### [Task details]
Output the data below exactly, images excluded.

### [Input data]

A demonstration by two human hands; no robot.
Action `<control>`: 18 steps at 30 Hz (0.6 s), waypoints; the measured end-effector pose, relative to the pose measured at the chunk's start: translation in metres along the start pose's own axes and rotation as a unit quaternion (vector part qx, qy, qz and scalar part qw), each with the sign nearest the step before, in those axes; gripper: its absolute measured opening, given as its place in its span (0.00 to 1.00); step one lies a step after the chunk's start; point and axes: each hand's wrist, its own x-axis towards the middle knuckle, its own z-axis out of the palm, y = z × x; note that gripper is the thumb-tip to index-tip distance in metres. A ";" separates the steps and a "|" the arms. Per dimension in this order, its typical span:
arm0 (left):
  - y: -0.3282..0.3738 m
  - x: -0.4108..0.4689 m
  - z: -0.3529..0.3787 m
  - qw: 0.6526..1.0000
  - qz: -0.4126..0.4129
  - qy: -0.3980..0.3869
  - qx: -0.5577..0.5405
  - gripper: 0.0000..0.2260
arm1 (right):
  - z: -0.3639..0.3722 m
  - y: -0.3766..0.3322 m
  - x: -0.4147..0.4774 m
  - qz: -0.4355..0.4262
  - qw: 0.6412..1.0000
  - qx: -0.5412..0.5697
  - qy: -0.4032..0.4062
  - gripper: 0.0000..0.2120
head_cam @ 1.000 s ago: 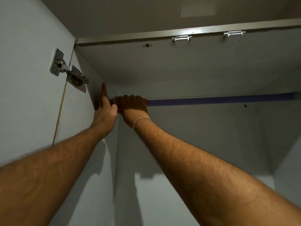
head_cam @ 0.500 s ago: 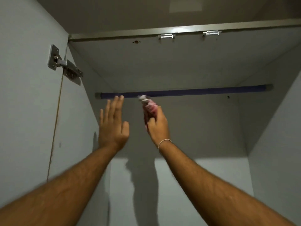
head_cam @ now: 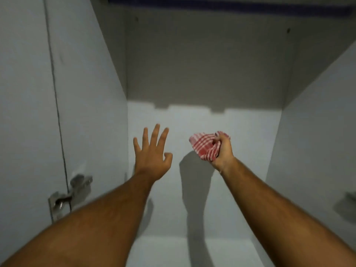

### [Solution to this problem]
A demonstration by two human hands; no robot.
Action `<control>`: 18 steps at 30 Hz (0.6 s), waypoints; the measured end-effector pose, relative to the pose measured at the chunk's start: translation in metres along the start pose's own axes and rotation as a unit quaternion (vector part qx, qy, qz and scalar part qw), each with the sign nearest the step before, in those axes; gripper: its absolute measured opening, given as its place in its span (0.00 to 1.00); step one lies a step after the chunk's start; point and axes: each hand's wrist, its own x-axis towards the middle knuckle, its own z-axis out of the palm, y = z × x; note that gripper is the thumb-tip to index-tip distance in metres. A ";" separates the steps and a "|" the arms. Per dimension in this order, its typical span:
arm0 (left):
  - y: -0.3282..0.3738 m
  - x: -0.4108..0.4689 m
  - z: -0.3529..0.3787 m
  - qw: 0.6526..1.0000
  - qz: -0.4126..0.4129
  - qy: -0.3980..0.3869
  - qx: -0.5577..0.5405
  - gripper: 0.0000..0.2260
arm1 (right):
  - z: -0.3639..0.3722 m
  - y: -0.3766..0.3322 m
  - x: -0.4147..0.4774 m
  - qz: -0.4355..0.4262
  - qw: 0.6412..1.0000
  - qx: -0.5412..0.5697
  - qy: -0.4032..0.4062
  - gripper: 0.0000..0.2120
head_cam @ 1.000 s ago: 
head_cam @ 0.500 s ago: 
head_cam @ now: 

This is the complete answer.